Well Read
A Visit from the Goon Squad by Jennifer Egan – the book that everybody is (was, actually, I’m just late to the party – side note: I am always late to the party, or early. I have been known to show up on the wrong day to the party. I mis-read invitations constantly. If you invite me to something, please forgive me when I show up at the wrong time or wrong day, just send me home and tell me when to come back) talking about. Pulitzer Prize winner. I struggle here with what to say about this…novel? Not exactly. It’s a collection of vignettes that are linked together by characters whose stories touch each other at different moments in time. Time is the goon. The characters’ lives are visited by the goon squad, which sounds much more menacing that it actually turns out to be. Egan’s imagination is extraordinary – worth the price of admission to behold. Her writing is tight. Her characters are compelling. But. The characters I started to get my hooks into were snatched away too quickly and often replaced, as I was hustled into the next vignette, with one or two I didn’t care enough about. Sometimes those characters reappeared in a different time or place, sometimes they didn’t. So, a resounding yes for skill and interest and a yeah, I get it, but I’m not doing back flips otherwise.
Olive Kitteridge by Elizabeth Strout could not be more different than A Visit from the Goon Squad except that it’s also very similar. Which is the kind of thesis statement that my students used get hollered at for writing.

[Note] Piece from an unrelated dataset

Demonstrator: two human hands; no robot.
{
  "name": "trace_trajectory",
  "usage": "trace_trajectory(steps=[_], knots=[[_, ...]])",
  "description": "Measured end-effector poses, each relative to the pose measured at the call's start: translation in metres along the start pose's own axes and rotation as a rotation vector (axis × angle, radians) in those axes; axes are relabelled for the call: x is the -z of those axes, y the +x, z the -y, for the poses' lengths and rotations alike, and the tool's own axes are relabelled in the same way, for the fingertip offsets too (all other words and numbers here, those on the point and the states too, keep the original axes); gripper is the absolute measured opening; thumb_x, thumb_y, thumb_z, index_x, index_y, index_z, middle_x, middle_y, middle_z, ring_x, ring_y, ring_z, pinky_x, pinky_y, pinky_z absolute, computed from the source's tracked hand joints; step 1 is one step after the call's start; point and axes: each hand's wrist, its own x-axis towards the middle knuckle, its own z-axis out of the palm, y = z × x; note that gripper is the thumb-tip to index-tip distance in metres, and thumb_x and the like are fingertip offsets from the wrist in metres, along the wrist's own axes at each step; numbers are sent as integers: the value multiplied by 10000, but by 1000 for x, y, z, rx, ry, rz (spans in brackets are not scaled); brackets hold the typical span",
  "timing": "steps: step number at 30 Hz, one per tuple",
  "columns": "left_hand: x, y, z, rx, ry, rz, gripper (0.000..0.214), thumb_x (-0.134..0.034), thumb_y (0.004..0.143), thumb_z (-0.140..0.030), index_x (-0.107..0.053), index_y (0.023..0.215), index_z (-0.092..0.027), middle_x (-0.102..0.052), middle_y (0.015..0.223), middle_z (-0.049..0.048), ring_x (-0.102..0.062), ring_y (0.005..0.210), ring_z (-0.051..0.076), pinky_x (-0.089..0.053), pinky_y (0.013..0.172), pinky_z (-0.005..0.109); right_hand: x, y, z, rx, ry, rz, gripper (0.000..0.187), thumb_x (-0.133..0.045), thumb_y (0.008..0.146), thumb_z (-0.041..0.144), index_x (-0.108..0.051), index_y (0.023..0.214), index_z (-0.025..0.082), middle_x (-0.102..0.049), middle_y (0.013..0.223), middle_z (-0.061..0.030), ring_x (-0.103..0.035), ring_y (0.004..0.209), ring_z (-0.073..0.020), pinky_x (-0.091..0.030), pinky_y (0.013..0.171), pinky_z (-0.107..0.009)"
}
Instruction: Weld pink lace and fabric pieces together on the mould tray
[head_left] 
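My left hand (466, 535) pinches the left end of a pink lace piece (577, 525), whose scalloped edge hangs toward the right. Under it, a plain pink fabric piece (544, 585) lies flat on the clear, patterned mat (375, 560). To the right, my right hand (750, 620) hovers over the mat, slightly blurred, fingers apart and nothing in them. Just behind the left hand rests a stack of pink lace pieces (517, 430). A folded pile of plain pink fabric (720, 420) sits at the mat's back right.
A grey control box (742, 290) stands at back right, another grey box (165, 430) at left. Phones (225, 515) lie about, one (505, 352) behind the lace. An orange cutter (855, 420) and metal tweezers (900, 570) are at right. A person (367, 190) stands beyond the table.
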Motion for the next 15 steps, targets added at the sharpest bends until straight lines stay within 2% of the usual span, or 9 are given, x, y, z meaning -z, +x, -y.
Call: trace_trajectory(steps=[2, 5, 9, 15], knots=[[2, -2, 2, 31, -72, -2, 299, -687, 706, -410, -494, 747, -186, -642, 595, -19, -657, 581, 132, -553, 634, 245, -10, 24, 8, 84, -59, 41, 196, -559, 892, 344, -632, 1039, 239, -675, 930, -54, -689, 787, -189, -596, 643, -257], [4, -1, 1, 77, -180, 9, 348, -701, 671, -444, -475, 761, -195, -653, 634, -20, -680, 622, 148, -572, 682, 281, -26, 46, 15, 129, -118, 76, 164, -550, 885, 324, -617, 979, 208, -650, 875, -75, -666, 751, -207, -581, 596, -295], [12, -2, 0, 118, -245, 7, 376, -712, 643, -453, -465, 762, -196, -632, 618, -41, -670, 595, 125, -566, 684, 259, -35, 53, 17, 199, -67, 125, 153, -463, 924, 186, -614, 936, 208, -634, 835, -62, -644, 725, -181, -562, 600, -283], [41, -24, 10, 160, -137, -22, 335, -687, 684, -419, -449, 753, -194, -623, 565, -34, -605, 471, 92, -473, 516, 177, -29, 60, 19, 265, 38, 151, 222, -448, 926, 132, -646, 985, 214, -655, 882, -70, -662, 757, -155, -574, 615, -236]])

Vignettes, almost sketches really, that each could stand alone as a short story but together weave into a complete novel depicting a life in a small Maine village. I’m not doing it justice, any of it. The characters, the writing, the mood, the tone, the atmosphere. Just read it.
All Souls by Christine Schutt – a friend at work gave this book to me, without saying much about it. Other than the fact that I still can’t figure out what the title had to do with anything, I loved it. It was AGAIN, a novel of parts. Students in a swank private, girls’ day school in Manhattan take turns as narrators of this story. And if you doubt that 17 and 18 year old girls in this setting are this sophisticated and this jaded and this calculating and this world-weary, you are wrong. They have been since I was in boarding school, and I can only imagine that they are more so, now. And their mothers are this scary, too. Prepare to be startled by the content, not horrified, but edified, and charmed by the writing, which is poetic, but not cloying.

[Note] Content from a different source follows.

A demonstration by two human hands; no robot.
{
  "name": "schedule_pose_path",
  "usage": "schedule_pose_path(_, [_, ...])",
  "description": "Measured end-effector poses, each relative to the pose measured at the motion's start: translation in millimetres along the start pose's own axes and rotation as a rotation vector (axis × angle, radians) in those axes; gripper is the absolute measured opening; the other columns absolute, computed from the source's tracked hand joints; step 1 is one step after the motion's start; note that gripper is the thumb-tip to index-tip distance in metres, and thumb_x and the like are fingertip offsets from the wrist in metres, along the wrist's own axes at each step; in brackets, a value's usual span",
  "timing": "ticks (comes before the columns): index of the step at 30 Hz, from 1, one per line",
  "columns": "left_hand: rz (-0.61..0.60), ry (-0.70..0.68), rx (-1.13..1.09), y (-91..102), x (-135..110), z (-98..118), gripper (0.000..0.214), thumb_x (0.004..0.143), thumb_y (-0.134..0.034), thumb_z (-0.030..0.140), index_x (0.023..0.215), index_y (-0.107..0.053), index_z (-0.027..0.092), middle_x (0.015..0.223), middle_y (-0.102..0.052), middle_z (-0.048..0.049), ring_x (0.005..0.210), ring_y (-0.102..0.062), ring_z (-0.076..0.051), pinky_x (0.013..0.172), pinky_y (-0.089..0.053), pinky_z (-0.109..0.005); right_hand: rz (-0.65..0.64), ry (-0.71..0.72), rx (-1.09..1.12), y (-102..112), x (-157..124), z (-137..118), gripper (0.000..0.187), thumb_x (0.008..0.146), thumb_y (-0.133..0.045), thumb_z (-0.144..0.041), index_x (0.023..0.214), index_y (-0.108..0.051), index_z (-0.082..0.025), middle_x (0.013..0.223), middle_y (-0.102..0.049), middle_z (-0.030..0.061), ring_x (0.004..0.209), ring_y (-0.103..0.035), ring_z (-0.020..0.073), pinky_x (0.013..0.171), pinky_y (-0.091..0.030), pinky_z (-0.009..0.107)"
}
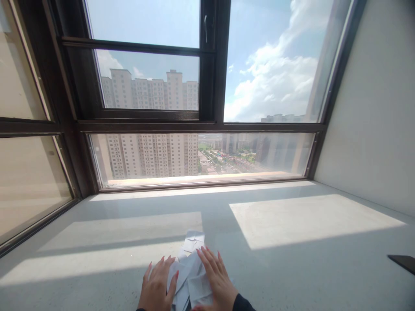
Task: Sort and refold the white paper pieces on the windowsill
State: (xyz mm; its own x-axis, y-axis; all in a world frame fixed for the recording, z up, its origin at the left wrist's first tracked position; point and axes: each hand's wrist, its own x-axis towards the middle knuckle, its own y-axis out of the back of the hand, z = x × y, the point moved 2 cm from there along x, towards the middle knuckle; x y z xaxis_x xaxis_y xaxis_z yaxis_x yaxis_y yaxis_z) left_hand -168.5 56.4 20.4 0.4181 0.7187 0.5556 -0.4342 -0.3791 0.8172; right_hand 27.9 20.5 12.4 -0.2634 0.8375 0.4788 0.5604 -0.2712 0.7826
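Note:
A folded white paper piece (189, 272), made of several creased, overlapping layers, lies on the pale window sill at the bottom centre. Along its left side rests my left hand (157, 283), fingers apart and touching the paper. My right hand (217, 274) lies over the right edge with its fingers stretched out flat on the layers. The near end of the paper is partly hidden by the hands and cut off by the frame's lower edge.
The wide white sill (292, 272) carries bright patches of sunlight. A dark flat object (403, 262) pokes in at the far right. Brown window frames (155, 127) stand behind and to the left, and a white wall (376, 112) bounds the right.

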Motion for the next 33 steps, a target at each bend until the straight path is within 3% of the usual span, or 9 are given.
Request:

An Irreverent Curiosity: In Search of the Church’s Strangest Relic in Italy’s Oddest Town by David Farley – I mentioned this at the beginning of the summer and got a lovely note from the author. 1. I love travel narratives. 2. I love hearing about the goofy undertakings that people get excited about. 3. I love it when people have the stones to follow through on these things. 4. I am always impressed when people find a way to make a living while having adventures. 5. This book is about Jesus’s penis. 6. This town is full of crazy people. 7. What’s not to love about this? This book has all the makings of a perfect summer read. 8. I wanted to hear more about the food. 9. I am still, a month after I finished the book, freaking out because Farley didn’t do what I feel VERY STRONGLY – note obnoxious use of all caps – he needed to do, aided by camo makeup, black caps, rubber soled shoes, flashlights, and a crowbar at the end of the book. I am not explaining it because if you read it you will know what I mean. David Farley, if you are reading this and you did do it, I want an email and I want to know what you found ASAP.

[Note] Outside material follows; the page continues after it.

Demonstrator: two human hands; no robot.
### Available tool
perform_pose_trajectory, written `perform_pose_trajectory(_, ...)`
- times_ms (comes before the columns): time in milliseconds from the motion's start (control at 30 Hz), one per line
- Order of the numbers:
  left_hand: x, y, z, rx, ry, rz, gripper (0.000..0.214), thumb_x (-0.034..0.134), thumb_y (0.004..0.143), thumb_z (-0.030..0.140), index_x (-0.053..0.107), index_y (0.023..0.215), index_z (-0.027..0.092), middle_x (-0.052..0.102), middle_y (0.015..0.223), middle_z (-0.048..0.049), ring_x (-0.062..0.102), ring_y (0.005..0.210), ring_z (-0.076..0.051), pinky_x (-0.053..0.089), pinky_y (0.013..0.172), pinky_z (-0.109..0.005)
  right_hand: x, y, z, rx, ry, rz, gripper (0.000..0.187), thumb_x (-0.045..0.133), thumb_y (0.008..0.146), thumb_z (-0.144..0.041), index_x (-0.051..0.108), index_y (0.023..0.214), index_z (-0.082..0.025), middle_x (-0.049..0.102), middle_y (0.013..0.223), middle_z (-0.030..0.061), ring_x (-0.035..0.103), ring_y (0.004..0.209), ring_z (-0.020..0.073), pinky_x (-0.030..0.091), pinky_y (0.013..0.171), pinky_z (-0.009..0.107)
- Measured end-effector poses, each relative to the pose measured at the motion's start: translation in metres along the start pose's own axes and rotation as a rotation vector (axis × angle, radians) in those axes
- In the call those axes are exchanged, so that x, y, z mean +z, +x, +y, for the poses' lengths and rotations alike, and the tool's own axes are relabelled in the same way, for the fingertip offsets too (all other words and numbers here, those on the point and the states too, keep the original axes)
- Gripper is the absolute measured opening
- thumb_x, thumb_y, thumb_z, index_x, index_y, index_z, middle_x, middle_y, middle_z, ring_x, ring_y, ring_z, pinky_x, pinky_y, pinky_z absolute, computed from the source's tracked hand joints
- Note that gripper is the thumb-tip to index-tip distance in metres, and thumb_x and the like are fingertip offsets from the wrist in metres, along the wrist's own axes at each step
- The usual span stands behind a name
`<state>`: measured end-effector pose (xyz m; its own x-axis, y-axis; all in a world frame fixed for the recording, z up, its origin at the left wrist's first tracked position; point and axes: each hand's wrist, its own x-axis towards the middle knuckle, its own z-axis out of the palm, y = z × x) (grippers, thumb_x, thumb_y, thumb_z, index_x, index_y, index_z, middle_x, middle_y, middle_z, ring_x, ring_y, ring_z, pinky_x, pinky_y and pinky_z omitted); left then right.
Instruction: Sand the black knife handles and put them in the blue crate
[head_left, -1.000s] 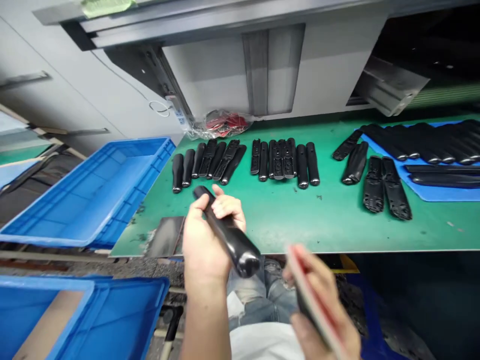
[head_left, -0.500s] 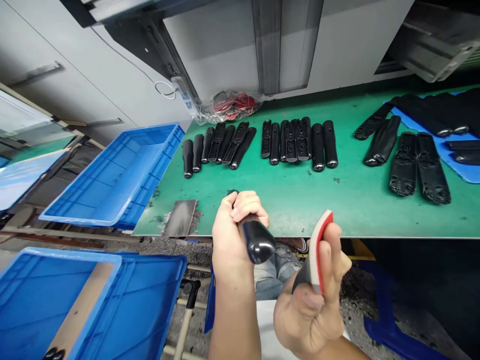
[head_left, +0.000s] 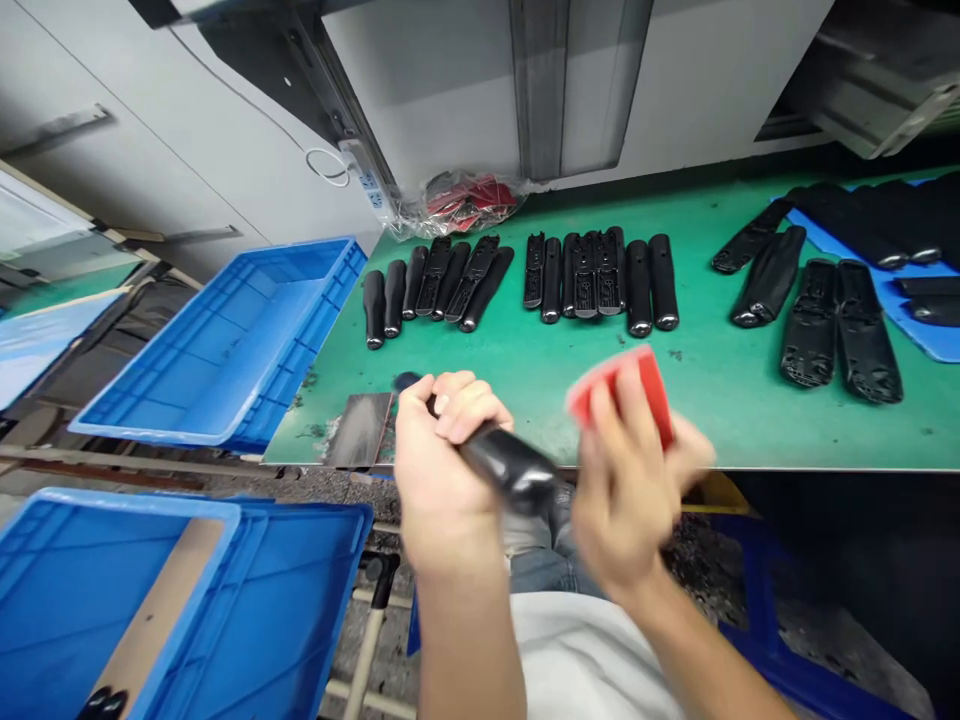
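My left hand (head_left: 439,460) is closed around a glossy black handle part (head_left: 510,468), which points down to the right over the front edge of the green table (head_left: 525,370). My right hand (head_left: 626,470), blurred by motion, grips a red pad (head_left: 626,390) just right of the handle's rounded end. Rows of similar black handle parts (head_left: 592,275) lie farther back on the table.
A blue crate (head_left: 217,350) stands left of the table and another blue crate (head_left: 187,610) sits lower left. A dark flat sheet (head_left: 360,430) lies at the table's front corner. More black parts (head_left: 840,330) and a blue mat (head_left: 930,330) are at the right; a bag of red items (head_left: 465,200) at the back.
My right hand has lifted the red pad up and toward the handle's end, turning its red face up. My left hand tilted the handle slightly to the right.
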<state>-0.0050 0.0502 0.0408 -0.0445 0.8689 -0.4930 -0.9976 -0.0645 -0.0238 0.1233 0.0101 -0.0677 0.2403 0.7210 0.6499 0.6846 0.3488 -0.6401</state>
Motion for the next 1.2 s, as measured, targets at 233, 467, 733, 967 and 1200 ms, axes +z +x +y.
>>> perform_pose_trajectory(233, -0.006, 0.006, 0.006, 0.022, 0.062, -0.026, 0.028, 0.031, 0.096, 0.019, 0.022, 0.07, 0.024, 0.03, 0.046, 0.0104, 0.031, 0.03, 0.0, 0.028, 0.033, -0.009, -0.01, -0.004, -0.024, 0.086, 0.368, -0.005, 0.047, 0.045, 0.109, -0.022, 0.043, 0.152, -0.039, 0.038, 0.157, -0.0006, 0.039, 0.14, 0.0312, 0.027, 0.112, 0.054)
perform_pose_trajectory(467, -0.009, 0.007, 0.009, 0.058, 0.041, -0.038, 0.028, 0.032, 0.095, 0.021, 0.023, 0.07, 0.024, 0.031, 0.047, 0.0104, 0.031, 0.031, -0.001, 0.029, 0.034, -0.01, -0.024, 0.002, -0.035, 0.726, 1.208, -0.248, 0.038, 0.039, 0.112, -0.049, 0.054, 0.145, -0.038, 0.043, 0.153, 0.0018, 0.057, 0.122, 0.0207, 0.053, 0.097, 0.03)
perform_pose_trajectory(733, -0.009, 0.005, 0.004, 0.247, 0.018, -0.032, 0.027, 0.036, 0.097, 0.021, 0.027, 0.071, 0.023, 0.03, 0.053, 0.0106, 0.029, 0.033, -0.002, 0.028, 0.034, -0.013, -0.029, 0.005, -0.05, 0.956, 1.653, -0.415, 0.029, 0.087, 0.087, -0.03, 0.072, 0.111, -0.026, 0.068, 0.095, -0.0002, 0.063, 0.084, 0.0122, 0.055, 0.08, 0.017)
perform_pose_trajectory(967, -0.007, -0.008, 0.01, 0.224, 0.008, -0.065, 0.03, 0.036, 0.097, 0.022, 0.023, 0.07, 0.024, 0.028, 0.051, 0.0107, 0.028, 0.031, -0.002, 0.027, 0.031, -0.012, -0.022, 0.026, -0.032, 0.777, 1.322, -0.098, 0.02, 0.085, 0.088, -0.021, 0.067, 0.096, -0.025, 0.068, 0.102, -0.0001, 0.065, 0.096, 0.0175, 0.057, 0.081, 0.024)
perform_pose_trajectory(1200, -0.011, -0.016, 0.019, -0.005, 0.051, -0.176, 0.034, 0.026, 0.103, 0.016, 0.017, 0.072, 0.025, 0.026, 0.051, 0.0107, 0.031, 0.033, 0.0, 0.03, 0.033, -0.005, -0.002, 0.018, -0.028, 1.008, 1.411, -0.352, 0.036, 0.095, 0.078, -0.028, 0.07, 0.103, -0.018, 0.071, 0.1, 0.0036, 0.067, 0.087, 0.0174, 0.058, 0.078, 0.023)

Cutting for Stone by Abraham Verghese – This is the best book I’ve read all year. My mother gave me this book ages ago and it was sitting next to my bed taunting me. Everyone kept asking, “Have you read Cutting for Stone?” and I say, “No, but I hear it’s really good.” And then my friend Carly borrowed it for book club and read it in a week and loved it and gave it back to me, and I had just finished another book, so I just started it, and then didn’t put it down until I was finished. I inhaled it. I’m not even sure how to describe what it’s “about.” I learned a great deal while reading this book. I had very strong feelings about the characters. There were two places where I was moved to tears. I was heavily invested in understanding why certain events unfolded the way they did and when I learned what had happened I understood the characters’ motivations entirely because Verghese had created such thorough and realistic and complex histories for everybody. Just brilliant.
Hostess
We had a July Wednesday Spaghetti. It was a little hurried because we wanted to make sure to get it in there before our dear, dear friends moved away to Connecticut, a fact that is such a strange grown-up reality. Their move is for so many reasons obviously the right choice for their family, and yet it is so hard for them to go, and hard for the people here who love them to let them go. Blech.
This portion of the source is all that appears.